Experimentally-determined structure of a bacterial protein, compared with structures produced by AlphaFold2 and OpenFold. (OpenFold Image)

Three Seattle biotech companies are joining forces to support open-access development of protein folding and design software.

The project, called OpenFold, brings together Cyrus Biotechnology, Outpace Bio, and Arzeda, startups developing new proteins that can be used as drugs or in industrial applications.

“It doesn’t make sense for all of us to replicate the same work,” Cyrus CEO Lucas Nivon told GeekWire. “Especially if it doesn’t give any one company a competitive advantage.”

The three companies are joined by Prescient Design, an accelerator within Genentech, and the laboratory of Mohammed AlQuraishi, an assistant systems biology professor at Columbia University. The project is supported at no cost by Amazon Web Services, and other companies and organizations are discussing joining, said Nivon.

The consortium is improving on AlphaFold2, a machine learning tool developed by Alphabet’s DeepMind that predicts how proteins fold into three-dimensional shapes.

Proteins are the building blocks of the body and the basis for numerous treatments. Leveraging this software promises to accelerate the development of new drugs, enzymes, and biomaterials.

DeepMind released a public version of its tool last July, and since then multiple groups have been building on it. AlQuraishi and his team recently released a version, called OpenFold, that incorporates updated training datasets of known three-dimensional protein structures — a feat that took enormous amounts of computational power and time, said Nivon.

OpenFold now slightly outperforms AlphaFold2, said AlQuraishi in a tweet. It’s also easy to update OpenFold with new data, add different types of functionality and hone the tool. Specific areas of focus could include antibody design, small molecule prediction, and understanding protein motion and alternative conformations.

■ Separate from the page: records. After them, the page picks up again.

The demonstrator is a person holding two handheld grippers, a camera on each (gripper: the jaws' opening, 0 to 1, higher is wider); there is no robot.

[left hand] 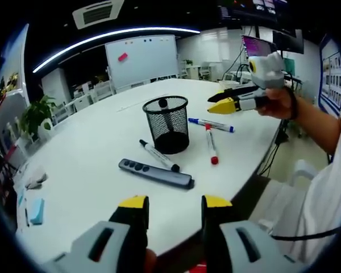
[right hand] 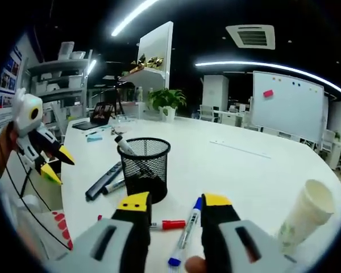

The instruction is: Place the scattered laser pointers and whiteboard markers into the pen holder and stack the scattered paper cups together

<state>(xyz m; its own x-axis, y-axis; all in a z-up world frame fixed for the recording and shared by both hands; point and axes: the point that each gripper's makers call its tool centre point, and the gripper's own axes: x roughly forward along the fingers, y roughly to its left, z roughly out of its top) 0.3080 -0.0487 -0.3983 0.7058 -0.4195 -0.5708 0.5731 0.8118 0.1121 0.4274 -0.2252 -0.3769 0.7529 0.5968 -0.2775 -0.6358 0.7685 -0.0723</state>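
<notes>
We judged the pen-gathering step to be in hand: one marker (right hand: 125,145) already stood inside the black wire-mesh pen holder (left hand: 166,124), its cap poking above the rim, while the rest lay loose on the smooth white table (left hand: 91,148). Taking the holder as landmark: a black-capped whiteboard marker (left hand: 158,155) lay just beside its base on the near side in the left gripper view, with the flat, dark grey laser pointer (left hand: 156,173) a little nearer still; a red-capped marker (left hand: 211,145) and a blue-capped marker (left hand: 211,124) lay just beside it on the other side. The left gripper (left hand: 174,202) hovered above the table edge, jaws parted and holding nothing. The right gripper (right hand: 173,201) also stood with jaws apart and empty, the blue-capped marker lying on the table between its yellow tips in the right gripper view. A stack of pale paper cups (right hand: 304,215) lay tipped well apart from the holder. The next move, in our judgement, called for lowering the right gripper around the slim round barrel of the blue-capped marker and closing squarely, since a smooth plastic cylinder may roll.
</notes>
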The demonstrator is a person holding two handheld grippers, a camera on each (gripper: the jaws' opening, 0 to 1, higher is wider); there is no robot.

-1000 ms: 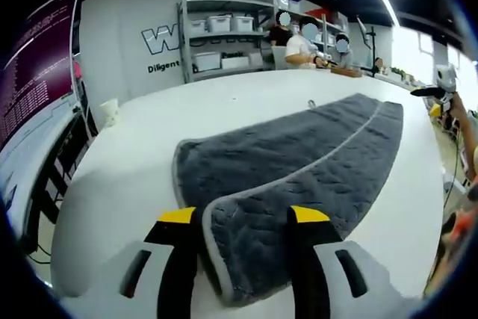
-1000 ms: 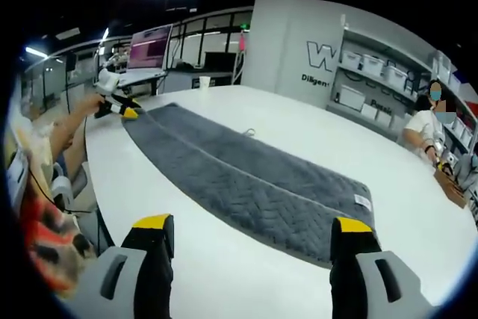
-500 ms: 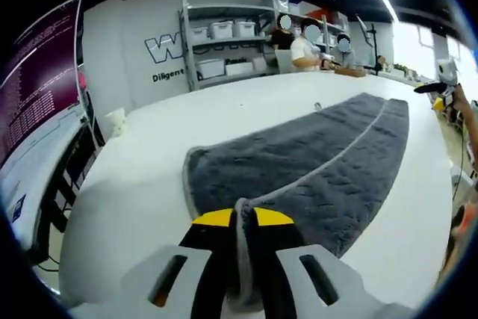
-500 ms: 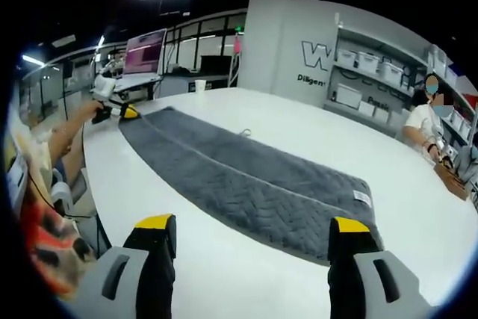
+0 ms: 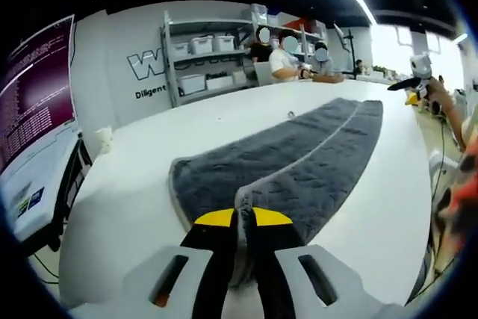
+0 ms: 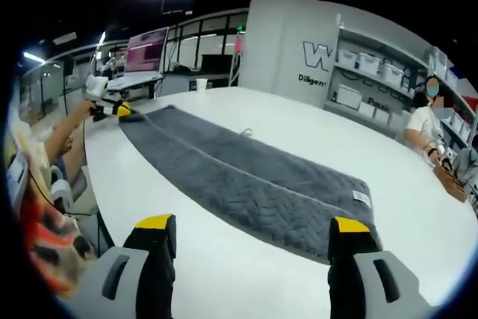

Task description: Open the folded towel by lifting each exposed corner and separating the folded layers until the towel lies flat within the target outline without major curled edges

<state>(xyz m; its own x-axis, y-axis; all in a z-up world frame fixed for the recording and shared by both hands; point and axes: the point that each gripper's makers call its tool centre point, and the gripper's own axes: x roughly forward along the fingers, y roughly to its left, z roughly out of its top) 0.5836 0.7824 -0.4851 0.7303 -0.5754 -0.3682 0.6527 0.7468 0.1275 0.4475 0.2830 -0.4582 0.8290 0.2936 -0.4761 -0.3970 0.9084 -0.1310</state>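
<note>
Currently: corner gripped, unfolding not yet done.
Left gripper jaws clamp the gray towel corner on the white table; right gripper jaws stand apart; layers remain folded.

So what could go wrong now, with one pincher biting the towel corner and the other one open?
The left gripper pinches only the corner edge of the grey towel, so the thick fabric might slip out when lifted. It may also have caught both folded layers; then nothing separates. The right gripper hangs open, short of the far end, so that end is free to drag across the white table.
</note>
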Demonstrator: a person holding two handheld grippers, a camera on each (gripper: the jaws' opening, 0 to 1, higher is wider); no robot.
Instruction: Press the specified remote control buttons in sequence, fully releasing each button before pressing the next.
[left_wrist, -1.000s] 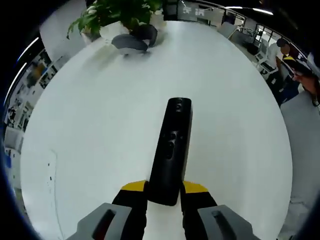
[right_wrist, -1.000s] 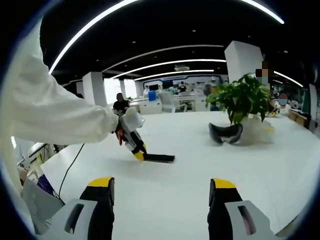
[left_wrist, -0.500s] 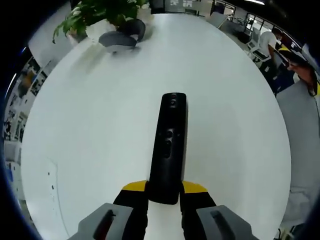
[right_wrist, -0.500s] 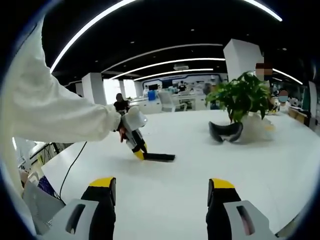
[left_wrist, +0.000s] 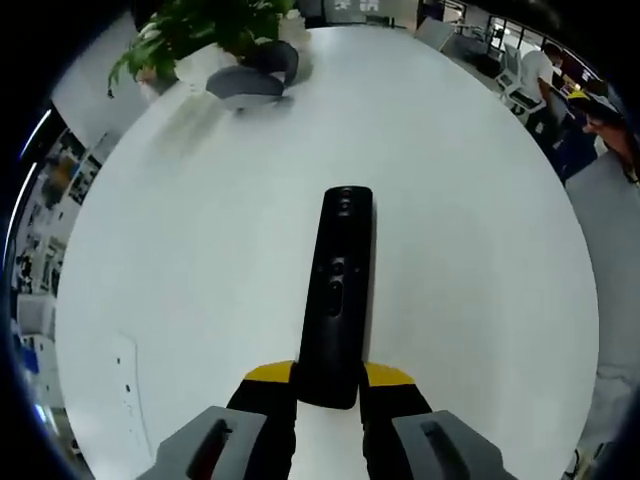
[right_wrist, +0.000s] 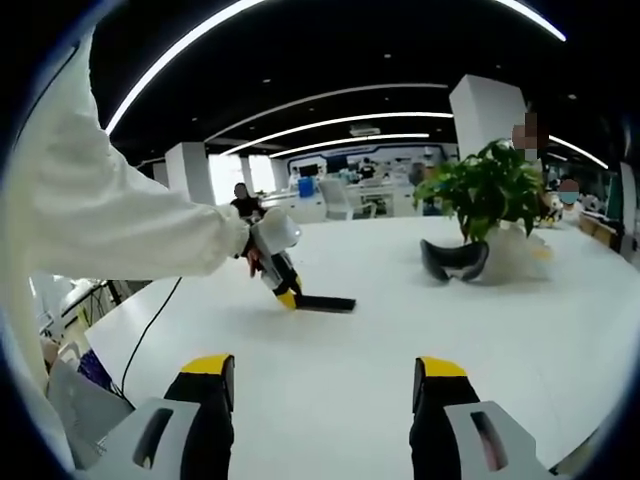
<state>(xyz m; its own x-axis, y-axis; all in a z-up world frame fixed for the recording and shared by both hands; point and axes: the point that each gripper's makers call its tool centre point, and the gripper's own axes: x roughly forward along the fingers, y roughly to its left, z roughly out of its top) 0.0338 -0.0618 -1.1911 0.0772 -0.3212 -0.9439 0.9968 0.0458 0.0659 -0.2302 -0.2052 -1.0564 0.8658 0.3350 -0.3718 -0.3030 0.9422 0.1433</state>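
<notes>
— What is seen around the work area?
— White desk (left_wrist: 200, 260) surface is seen under both views, inside an open office lit by long ceiling strips. A potted plant (right_wrist: 487, 188) is placed near the far edge, and a dark grey headset (right_wrist: 455, 259) is laid just beside it, on the desk.

— Where is the remote control found?
— The black remote control (left_wrist: 335, 295) is held at its near end by the left tool (left_wrist: 328, 392), whose yellow-tipped jaws are closed against both sides of it. Its body is pointed away from the tool, with the buttons turned upward. From the right gripper view, the same remote (right_wrist: 325, 303) is seen low over the desk, gripped by that tool (right_wrist: 287, 297) at the end of a white sleeve (right_wrist: 120, 220); whether the far end is touching the surface cannot be told.

— And the right tool?
— The right tool (right_wrist: 322, 385) is held above bare desk, well apart from the remote, with its jaws spread wide and nothing between them.
</notes>
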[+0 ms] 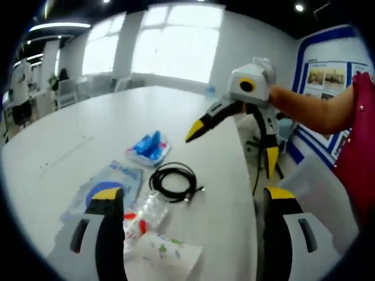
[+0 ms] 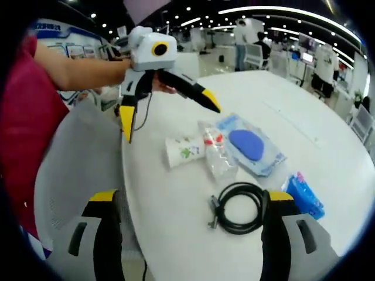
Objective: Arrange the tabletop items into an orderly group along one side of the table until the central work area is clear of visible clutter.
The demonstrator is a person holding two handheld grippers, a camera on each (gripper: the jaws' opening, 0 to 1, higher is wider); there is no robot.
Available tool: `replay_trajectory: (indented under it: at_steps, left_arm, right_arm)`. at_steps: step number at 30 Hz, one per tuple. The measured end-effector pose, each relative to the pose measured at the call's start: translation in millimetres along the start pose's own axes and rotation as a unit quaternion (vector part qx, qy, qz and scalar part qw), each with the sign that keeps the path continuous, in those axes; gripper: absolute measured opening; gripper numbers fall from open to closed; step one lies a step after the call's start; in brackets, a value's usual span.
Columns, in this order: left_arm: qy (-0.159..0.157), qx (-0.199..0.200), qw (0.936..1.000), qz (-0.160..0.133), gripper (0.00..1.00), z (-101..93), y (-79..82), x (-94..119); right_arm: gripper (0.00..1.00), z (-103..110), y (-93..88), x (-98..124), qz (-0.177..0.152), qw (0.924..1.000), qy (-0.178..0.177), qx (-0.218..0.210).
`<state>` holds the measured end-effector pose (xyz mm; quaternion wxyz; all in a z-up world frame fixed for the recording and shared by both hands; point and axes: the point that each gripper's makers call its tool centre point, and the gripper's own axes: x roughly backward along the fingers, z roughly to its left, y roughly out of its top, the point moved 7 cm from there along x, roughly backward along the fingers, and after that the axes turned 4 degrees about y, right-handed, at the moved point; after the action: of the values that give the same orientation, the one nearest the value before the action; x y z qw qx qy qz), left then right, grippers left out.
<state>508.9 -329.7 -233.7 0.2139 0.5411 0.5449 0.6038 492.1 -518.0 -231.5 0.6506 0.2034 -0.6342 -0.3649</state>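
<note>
**Both tongs spread and empty above a cluster of small items near the tabletop's edge**

The left tongs [image 1: 190,216] are spread wide, pinching nothing, their yellow-tipped jaws rising on either side of a paper cup [image 1: 167,250] lying on its side and a crumpled clear bottle [image 1: 146,213] touching it. The right tongs [image 2: 190,219] are likewise spread and empty, framing a coiled black cable [image 2: 239,208] just ahead of them. In the left gripper view the right tongs hang in the air above the far right edge of the white tabletop [image 1: 70,146], jaws apart.

Just beyond the cup and bottle lies a flat clear packet with a blue oval inside [image 1: 108,187]; the cable sits to its right, and a small blue packet [image 1: 149,146] lies farther off. All five items sit close together near one edge (the broad middle of the tabletop beyond them carries nothing that can be made out).

The step in hand appears to be tightening this loose cluster into a neat row. Doing it well likely means starting with the rolling pieces: grip the cup across its body, firmly enough to hold but not crush, and set it upright. The cable is best pinched across its bundled loops, so the coil does not spring open.
</note>
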Motion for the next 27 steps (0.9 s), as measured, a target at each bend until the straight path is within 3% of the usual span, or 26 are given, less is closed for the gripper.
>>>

Nivon likens the new consortium to Linux, an open-source project that enables the building of new software. He anticipates that some of the new tools will be open-source, and others proprietary.

The focus is on AlphaFold2, not a similar tool built by the University of Washington’s Institute for Protein Design, which spun out Cyrus, Outpace, and Arzeda.

“So far, the accuracy we’re seeing from AlphaFold up until now has been unsurpassed,” said Nivon. His team, however, leverages other software spun out of IPD for its designs. And the release of IPD’s tool spurred DeepMind to publish its version at the same time.

Both tools stunned the scientific community with their speed and accuracy at predicting protein shapes, and won the prestigious “Breakthrough of the Year” award last winter from Science magazine.

Last fall, DeepMind spun out Isomorphic Labs, a startup to leverage its software for drug discovery. That’s just one of dozens of biotech startups focused on computational design, including Insitro, which landed $400 million in venture funding last spring, and Recursion, which pulled in $436 million in its IPO.

OpenFold is a project of the nonprofit Open Molecular Software Foundation and is supported by Amazon as part of its AWS Open Data Sponsorship Program, which also hosts OpenFreeEnergy and Open Forcefield to support drug design efforts.